As Dirk notes in his posting, -quickicc- does *NOT* compute the intraclass
correlation coefficient (ICC) for random slopes. Here is the description
from http://ideas.repec.org/c/boc/bocode/s457268.html :
"quickicc calcuates the intraclass correlation (ICC) after fitting a
two-level xtmixed model where the intercept is the only random effect. In
addition to calculating the ICC, this program also calculates the standard
error of the maximum likelihood large sample ICC"
Clearly I misread the description when I previously suggested that
-quickicc- might be used to get the ICC for a random intercept AND slope
Of course, calculating ICCs is relatively easy to do even without such
post-estimation commands.

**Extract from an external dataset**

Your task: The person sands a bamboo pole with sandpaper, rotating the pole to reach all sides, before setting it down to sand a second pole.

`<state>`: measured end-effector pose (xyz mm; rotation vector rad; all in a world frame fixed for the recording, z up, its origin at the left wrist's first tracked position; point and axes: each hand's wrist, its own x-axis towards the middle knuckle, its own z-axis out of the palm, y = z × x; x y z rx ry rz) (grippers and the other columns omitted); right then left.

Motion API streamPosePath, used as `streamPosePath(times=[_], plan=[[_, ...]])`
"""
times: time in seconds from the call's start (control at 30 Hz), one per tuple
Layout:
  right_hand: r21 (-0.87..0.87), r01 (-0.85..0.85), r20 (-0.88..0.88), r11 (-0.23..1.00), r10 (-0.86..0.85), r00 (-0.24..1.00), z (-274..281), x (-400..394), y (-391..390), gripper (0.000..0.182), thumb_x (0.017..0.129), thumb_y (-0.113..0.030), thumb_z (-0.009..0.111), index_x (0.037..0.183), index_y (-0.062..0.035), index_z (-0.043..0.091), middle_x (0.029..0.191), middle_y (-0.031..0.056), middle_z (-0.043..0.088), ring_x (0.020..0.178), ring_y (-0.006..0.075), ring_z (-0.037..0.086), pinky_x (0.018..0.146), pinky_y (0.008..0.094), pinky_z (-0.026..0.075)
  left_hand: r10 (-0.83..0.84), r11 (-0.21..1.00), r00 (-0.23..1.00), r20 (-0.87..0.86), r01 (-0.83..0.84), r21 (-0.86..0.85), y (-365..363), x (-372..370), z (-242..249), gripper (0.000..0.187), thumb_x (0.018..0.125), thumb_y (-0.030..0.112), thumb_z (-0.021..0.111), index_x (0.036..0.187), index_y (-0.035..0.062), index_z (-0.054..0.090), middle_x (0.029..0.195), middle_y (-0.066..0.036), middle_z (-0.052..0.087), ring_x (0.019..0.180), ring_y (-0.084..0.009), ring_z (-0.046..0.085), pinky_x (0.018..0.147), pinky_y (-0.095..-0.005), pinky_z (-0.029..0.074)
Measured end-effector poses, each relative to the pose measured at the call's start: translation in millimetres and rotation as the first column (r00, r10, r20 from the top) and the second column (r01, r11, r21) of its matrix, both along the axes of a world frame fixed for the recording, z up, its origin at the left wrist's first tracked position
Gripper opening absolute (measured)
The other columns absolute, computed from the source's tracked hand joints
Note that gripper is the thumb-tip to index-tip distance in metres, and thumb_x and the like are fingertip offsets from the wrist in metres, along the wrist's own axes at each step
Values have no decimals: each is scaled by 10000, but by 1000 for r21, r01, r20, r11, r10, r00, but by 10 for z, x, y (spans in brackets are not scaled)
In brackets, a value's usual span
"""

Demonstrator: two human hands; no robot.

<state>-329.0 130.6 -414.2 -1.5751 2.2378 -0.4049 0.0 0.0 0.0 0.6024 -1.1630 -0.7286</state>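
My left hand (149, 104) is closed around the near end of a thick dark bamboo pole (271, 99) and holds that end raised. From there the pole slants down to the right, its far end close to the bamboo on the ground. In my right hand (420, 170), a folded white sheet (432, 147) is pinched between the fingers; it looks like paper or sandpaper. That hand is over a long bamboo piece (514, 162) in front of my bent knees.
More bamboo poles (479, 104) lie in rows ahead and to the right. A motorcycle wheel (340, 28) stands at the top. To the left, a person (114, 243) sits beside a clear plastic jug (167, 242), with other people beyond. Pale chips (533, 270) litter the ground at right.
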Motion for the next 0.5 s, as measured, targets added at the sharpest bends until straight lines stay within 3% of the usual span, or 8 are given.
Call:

I would refer interested readers to:
Rabe-Hesketh, Sophia, and Anders Skrondal. 2012. Multilevel and Longitudinal
Modeling Using Stata. 2nd Edition. College Station: Stata Press.
While the means of each toxin might appear to be correlated over time, it
doesn't necessarily follow that they would be correlated at the individual
level (i.e. ecological fallacy).
-correlate- simply produces a correlation matrix for the variables entered.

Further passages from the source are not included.